ACTIVITY
Among the lines of the records below, copy those that hold the word "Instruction".

*** Begin section ***

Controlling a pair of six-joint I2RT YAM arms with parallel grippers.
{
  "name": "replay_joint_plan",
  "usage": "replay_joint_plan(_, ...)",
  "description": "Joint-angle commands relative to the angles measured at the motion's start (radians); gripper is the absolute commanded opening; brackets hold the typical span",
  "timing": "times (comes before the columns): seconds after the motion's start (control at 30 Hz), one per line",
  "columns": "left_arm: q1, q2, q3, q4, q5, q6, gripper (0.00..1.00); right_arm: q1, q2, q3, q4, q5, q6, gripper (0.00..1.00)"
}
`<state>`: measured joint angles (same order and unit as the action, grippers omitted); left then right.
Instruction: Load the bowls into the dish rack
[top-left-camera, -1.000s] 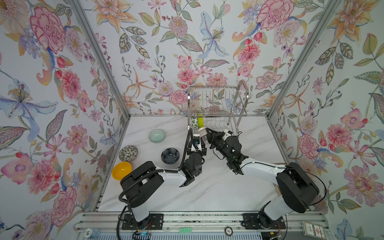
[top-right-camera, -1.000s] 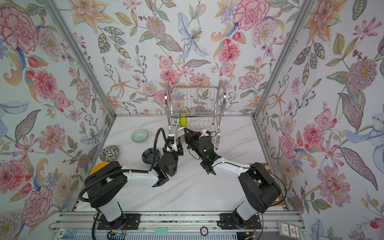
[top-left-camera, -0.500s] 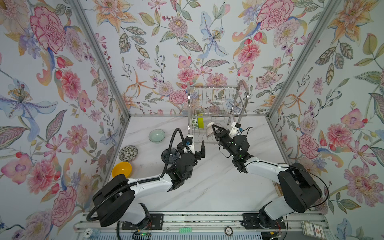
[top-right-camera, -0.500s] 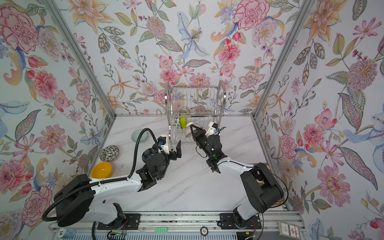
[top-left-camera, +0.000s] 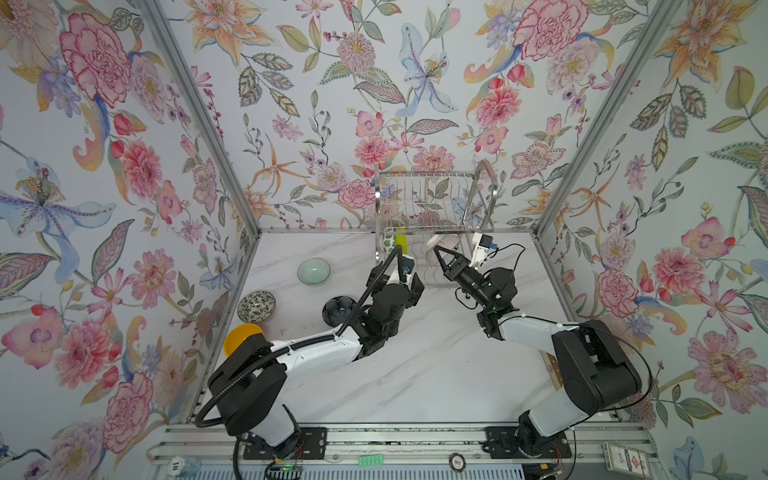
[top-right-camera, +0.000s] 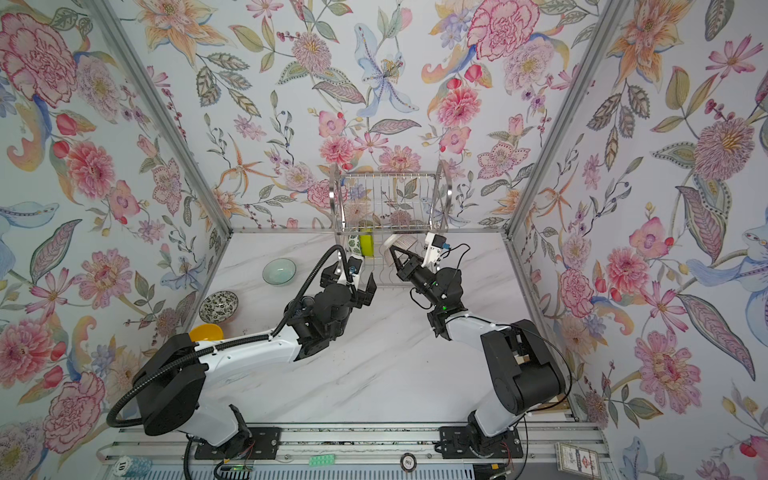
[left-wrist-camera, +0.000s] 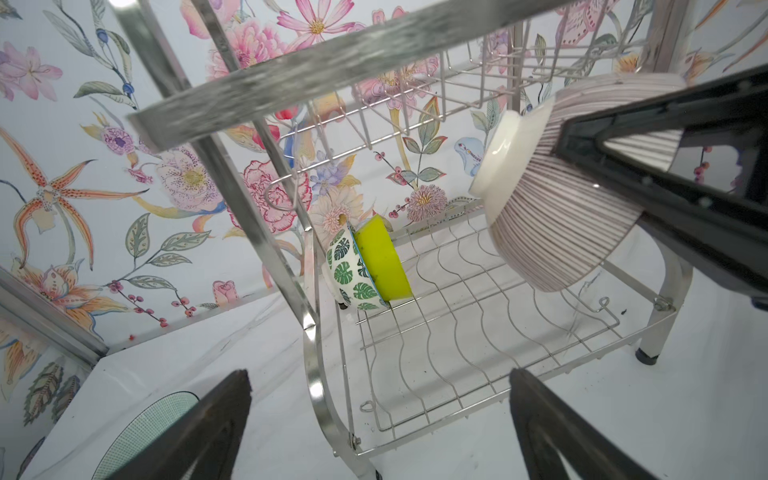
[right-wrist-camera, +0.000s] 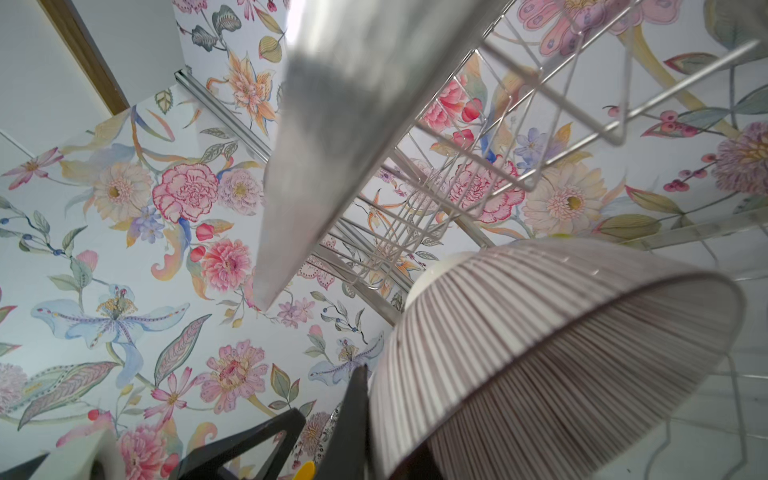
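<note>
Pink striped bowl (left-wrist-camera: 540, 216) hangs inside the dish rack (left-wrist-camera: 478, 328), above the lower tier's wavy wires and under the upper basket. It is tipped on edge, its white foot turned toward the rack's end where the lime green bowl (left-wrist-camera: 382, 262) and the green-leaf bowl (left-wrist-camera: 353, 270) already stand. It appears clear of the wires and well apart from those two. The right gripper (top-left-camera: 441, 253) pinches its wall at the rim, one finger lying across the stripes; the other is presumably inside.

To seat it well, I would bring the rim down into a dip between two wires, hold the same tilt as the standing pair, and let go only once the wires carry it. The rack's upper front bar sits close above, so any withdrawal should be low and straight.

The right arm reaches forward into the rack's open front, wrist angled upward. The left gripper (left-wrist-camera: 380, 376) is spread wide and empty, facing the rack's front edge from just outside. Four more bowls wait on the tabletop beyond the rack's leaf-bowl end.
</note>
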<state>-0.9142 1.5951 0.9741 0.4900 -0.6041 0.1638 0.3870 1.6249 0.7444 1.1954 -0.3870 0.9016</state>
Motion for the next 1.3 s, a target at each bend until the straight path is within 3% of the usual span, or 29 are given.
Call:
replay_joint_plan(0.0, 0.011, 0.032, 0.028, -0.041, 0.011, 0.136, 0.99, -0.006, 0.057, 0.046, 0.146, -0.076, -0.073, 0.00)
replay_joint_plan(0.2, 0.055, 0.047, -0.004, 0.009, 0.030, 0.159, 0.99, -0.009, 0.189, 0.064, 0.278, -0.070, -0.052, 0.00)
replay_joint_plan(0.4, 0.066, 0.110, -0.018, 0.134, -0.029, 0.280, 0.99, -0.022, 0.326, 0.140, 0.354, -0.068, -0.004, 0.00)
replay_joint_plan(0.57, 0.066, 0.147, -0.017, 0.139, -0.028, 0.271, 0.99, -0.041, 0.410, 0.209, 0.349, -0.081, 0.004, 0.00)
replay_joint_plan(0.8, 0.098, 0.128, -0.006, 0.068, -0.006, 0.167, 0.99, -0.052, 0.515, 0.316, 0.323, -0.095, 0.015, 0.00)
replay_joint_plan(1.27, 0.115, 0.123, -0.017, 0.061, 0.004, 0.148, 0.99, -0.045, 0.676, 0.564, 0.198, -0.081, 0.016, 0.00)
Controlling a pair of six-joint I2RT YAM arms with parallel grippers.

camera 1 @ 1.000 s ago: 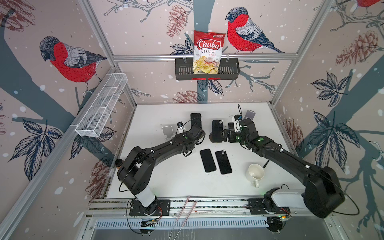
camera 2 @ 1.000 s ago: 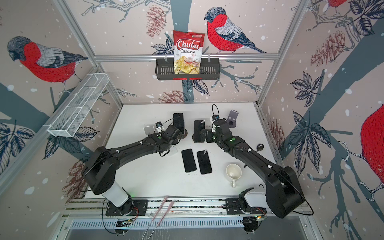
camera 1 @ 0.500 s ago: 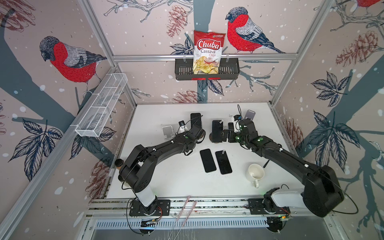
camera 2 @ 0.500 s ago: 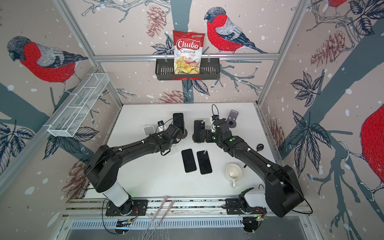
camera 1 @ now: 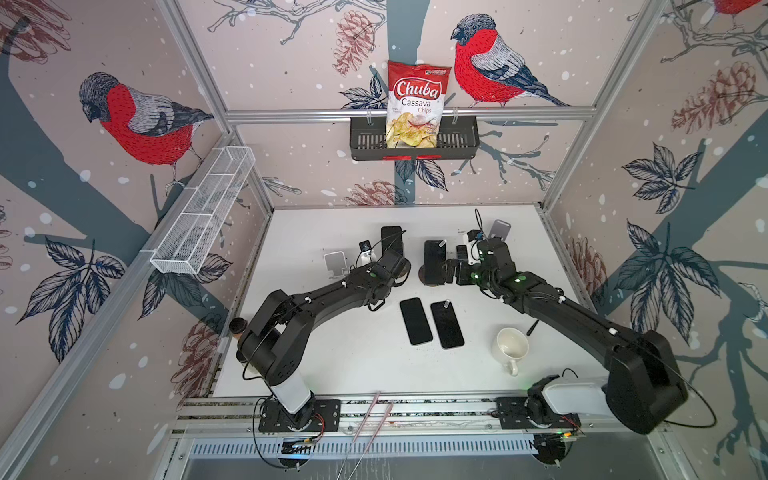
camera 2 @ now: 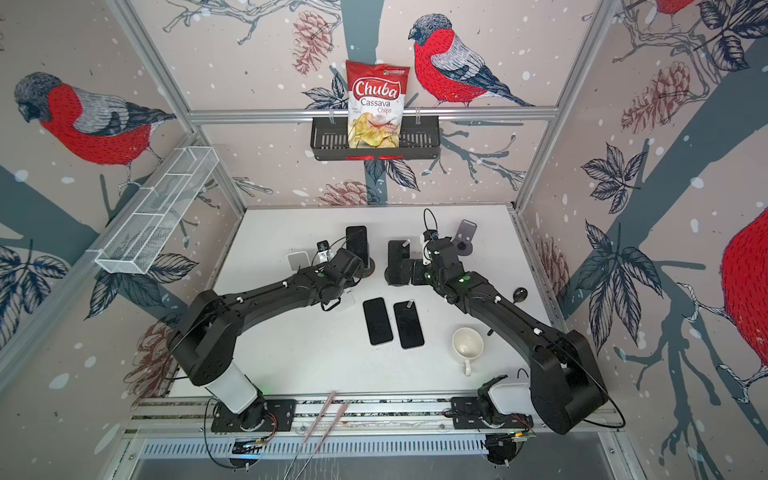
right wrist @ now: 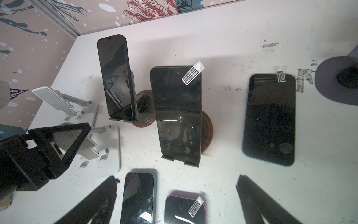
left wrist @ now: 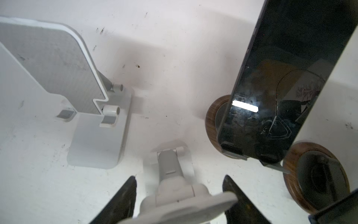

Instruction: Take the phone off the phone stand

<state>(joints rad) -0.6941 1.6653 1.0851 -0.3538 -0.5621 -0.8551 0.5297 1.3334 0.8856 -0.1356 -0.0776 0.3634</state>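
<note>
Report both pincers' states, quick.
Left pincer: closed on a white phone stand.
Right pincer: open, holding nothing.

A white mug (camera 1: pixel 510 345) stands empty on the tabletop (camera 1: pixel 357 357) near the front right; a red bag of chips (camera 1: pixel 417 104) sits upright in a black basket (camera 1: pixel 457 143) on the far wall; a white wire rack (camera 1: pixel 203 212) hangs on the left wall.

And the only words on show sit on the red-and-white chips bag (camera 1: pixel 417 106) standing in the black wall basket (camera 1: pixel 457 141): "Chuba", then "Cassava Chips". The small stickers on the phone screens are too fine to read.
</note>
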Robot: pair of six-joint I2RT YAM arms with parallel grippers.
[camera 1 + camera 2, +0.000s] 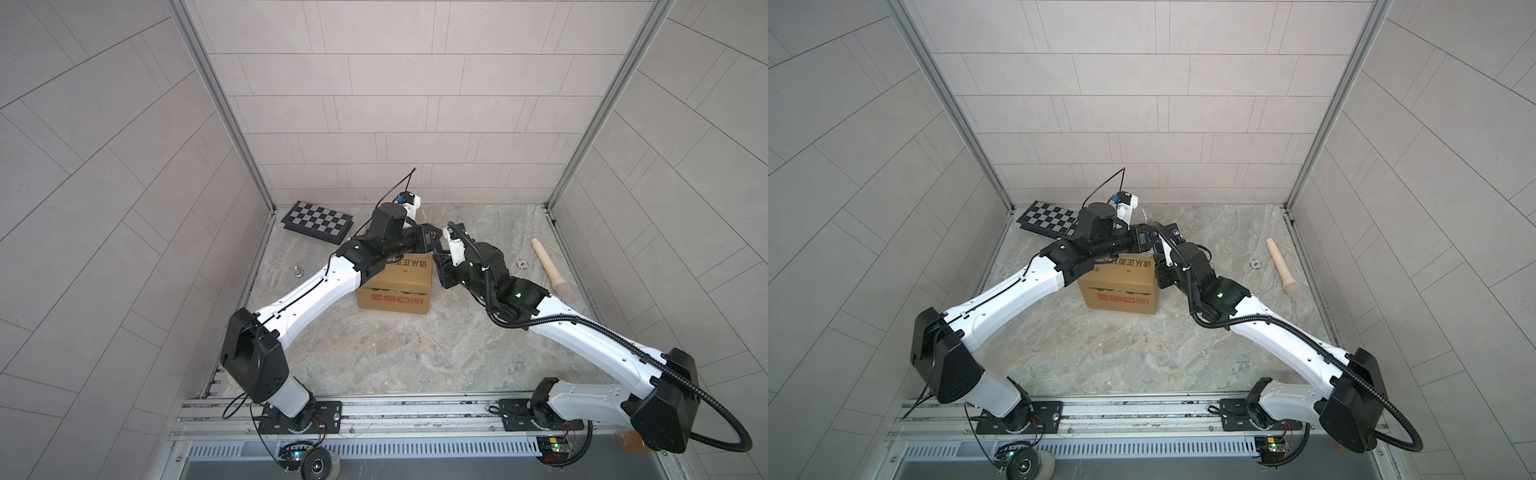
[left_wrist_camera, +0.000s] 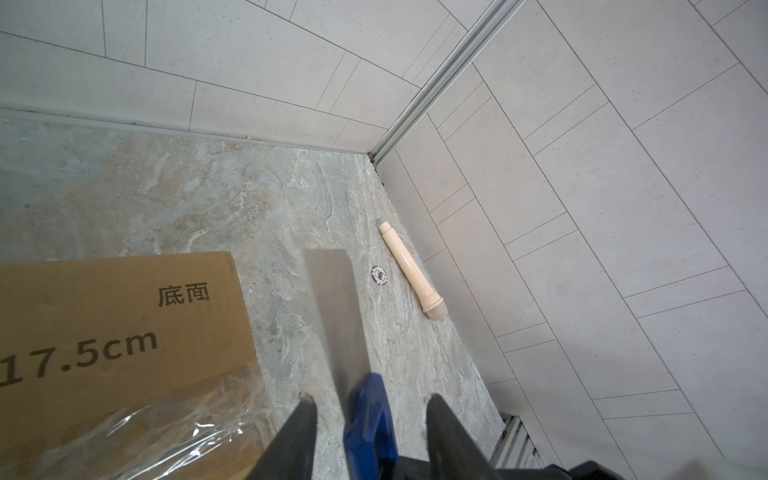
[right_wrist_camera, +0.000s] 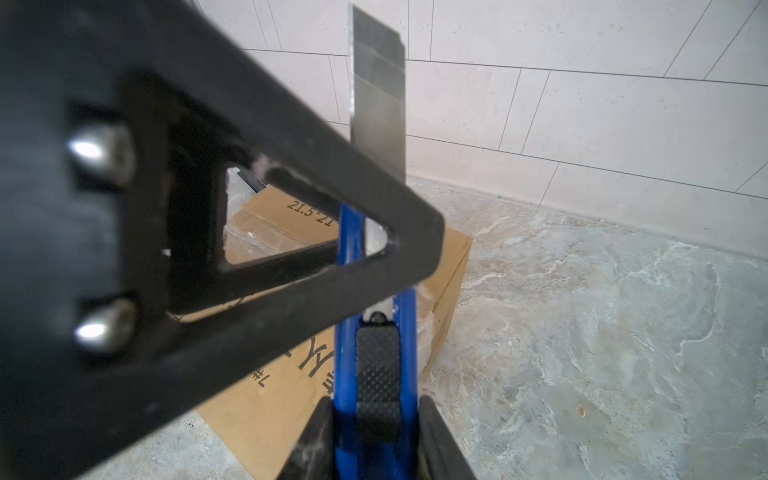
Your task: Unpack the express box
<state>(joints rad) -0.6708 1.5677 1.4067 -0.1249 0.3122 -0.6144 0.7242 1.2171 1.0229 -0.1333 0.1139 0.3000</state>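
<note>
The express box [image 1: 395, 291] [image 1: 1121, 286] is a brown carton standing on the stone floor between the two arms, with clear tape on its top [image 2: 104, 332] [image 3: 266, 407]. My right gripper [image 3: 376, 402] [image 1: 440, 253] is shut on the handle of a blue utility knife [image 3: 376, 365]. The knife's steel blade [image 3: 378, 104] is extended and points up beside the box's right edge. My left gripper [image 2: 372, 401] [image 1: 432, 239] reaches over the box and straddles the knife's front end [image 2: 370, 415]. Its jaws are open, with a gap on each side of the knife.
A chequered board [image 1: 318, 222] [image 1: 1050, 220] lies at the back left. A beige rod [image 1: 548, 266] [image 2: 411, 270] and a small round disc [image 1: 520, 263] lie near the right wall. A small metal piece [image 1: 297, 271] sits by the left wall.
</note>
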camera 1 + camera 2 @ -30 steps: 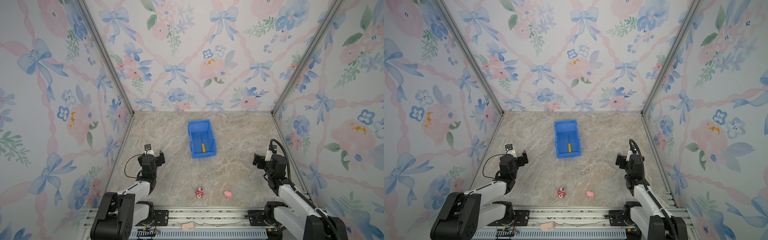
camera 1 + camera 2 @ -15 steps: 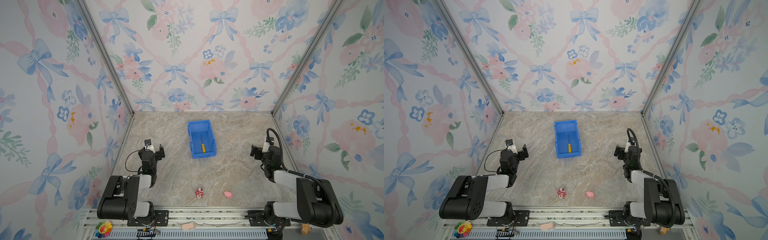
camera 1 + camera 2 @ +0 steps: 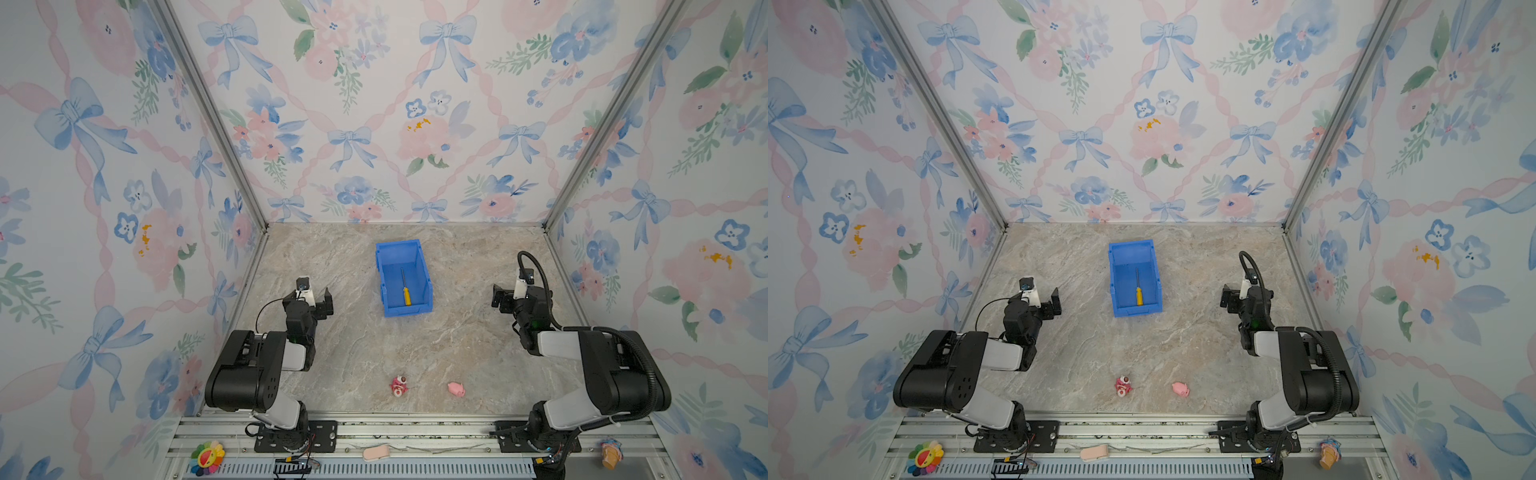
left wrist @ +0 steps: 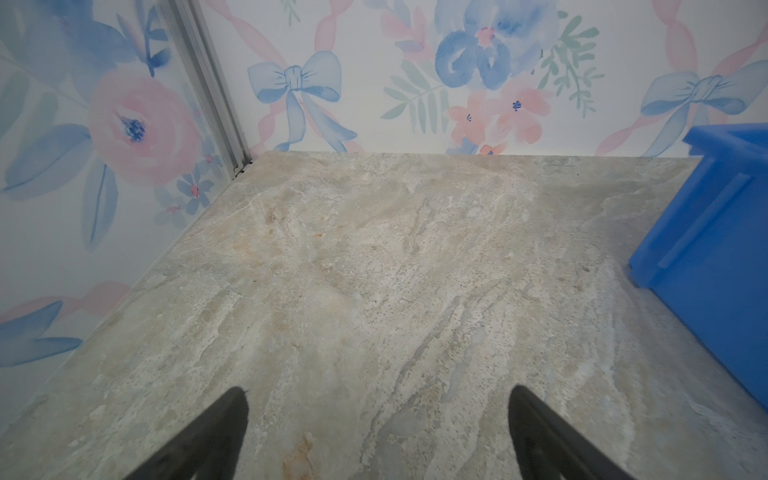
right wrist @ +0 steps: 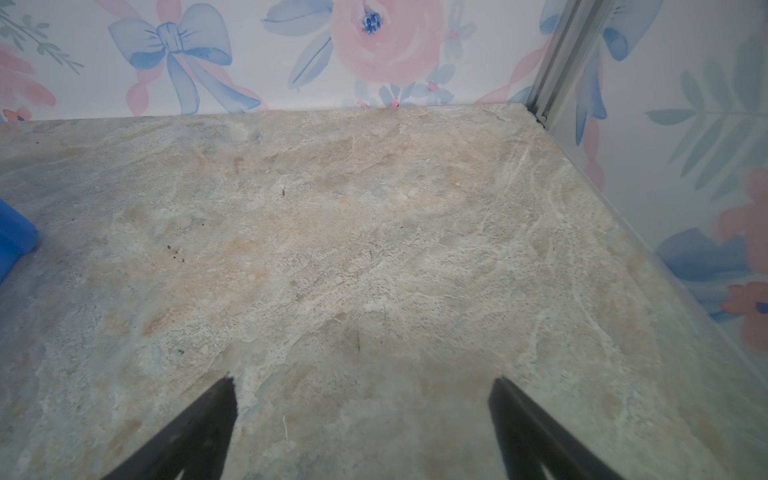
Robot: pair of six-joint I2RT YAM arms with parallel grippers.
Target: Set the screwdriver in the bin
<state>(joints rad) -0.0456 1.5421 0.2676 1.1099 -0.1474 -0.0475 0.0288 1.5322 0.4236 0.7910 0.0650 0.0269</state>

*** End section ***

COMPLETED EXERCISE
Instruction: Load the bowls into the dish rack
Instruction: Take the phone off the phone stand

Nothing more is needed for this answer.